# RFI Flagger Demo

Demonstration of two-phase iterative sigma-clipping for Radio Frequency Interference flagging in waterfall data.

In [None]:
import sys
sys.path.insert(0, "..")

import numpy as np
import matplotlib.pyplot as plt
%matplotlib inline

from MomentRFI import load_waterfall, validate_waterfall, IterativeSurfaceFitter
from MomentRFI.plotting import (
    plot_waterfall, plot_mask, plot_residuals,
    plot_convergence, plot_summary
)

## 1. Load & Validate Data

In [None]:
DATA_PATH = "../2025-12-02_16-54-49_obs.hd5f"

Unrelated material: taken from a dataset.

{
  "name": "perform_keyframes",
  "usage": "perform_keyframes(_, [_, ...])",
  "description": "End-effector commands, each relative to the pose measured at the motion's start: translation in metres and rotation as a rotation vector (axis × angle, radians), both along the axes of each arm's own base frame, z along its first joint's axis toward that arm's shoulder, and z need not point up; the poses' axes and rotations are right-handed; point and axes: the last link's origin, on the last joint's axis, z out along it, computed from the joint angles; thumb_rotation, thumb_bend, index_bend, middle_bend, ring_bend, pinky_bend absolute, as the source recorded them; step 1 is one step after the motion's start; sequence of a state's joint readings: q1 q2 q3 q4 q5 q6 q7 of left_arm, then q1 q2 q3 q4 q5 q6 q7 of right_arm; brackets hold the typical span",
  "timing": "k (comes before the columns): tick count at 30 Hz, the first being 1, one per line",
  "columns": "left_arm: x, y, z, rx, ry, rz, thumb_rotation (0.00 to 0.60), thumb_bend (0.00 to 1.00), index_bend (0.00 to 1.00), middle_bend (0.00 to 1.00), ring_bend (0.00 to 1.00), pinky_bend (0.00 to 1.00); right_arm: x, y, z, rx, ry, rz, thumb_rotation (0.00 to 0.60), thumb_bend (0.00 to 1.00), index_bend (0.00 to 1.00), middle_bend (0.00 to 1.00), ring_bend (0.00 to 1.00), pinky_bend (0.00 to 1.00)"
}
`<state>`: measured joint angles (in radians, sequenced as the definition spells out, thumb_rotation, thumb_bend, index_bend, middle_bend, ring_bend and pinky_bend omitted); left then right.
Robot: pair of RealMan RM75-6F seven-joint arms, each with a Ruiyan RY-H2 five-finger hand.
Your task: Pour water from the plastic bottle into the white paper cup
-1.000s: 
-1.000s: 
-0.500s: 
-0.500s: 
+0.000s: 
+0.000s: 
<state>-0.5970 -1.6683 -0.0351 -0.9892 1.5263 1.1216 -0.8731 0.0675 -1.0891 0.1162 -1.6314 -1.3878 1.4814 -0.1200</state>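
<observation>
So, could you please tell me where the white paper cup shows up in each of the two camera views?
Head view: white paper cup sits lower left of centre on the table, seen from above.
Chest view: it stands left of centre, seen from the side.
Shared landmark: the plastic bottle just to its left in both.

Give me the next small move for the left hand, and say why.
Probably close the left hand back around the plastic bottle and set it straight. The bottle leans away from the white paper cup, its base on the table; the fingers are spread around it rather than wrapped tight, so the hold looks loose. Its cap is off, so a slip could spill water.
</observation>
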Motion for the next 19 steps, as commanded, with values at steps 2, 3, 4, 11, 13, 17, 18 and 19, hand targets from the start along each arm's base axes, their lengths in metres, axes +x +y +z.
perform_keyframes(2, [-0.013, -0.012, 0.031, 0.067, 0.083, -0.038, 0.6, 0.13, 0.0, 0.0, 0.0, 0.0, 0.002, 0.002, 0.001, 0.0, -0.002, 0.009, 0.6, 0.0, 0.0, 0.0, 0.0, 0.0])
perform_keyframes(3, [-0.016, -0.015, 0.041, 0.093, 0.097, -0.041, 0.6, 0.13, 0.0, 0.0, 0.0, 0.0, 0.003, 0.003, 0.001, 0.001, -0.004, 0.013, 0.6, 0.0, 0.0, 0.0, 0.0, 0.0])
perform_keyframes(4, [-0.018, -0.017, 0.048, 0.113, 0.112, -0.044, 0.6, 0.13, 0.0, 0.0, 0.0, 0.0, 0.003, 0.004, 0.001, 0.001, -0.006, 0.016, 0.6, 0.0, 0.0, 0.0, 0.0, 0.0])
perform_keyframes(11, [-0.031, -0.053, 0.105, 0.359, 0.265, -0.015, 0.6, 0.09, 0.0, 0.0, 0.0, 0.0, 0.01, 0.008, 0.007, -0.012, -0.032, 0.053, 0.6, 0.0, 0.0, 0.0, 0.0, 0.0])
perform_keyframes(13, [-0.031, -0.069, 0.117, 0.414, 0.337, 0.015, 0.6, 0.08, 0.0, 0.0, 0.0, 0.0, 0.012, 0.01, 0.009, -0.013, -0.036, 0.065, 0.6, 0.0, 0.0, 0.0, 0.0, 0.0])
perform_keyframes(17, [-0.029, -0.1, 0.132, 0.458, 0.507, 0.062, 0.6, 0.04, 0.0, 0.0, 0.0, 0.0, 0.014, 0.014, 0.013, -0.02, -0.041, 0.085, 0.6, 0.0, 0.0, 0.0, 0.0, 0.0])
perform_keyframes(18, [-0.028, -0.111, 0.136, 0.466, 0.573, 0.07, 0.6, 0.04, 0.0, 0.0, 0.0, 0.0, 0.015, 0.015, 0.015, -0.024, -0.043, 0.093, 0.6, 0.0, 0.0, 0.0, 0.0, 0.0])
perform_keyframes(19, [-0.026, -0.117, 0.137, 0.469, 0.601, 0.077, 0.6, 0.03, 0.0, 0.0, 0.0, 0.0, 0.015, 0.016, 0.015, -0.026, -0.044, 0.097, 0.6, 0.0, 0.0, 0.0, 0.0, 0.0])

waterfall, freqs, times = load_waterfall(DATA_PATH)
info = validate_waterfall(waterfall)

print(f"Shape: {info['shape']}")
print(f"Value range: {info['min']:.4e} to {info['max']:.4e}")
print(f"NaN: {info['has_nan']}, Zeros: {info['has_zero']}, Negative: {info['has_negative']}")
print(f"Frequency range: {freqs[0]:.2f} - {freqs[-1]:.2f} MHz")
print(f"Time range: {times[0]:.1f} - {times[-1]:.1f} s")

## 2. Visualize Raw Waterfall

In [None]:
fig, ax = plt.subplots(1, 1, figsize=(14, 5))
plot_waterfall(waterfall, freqs, times, ax=ax, title="Raw Waterfall")
plt.show()

## 3. Run Default Fitter (Phase 1 + Phase 2)

In [None]:
fitter = IterativeSurfaceFitter(
    sigma_threshold=4.0,
    phase1_degree=5,
    phase2_degree_freq=10,
    phase2_degree_time=5,
)

mask = fitter.fit(waterfall)

## 4. Summary: Original, Surface, Cleaned, Residuals, Mask

In [None]:
fig = plot_summary(waterfall, fitter, freqs, times)
plt.show()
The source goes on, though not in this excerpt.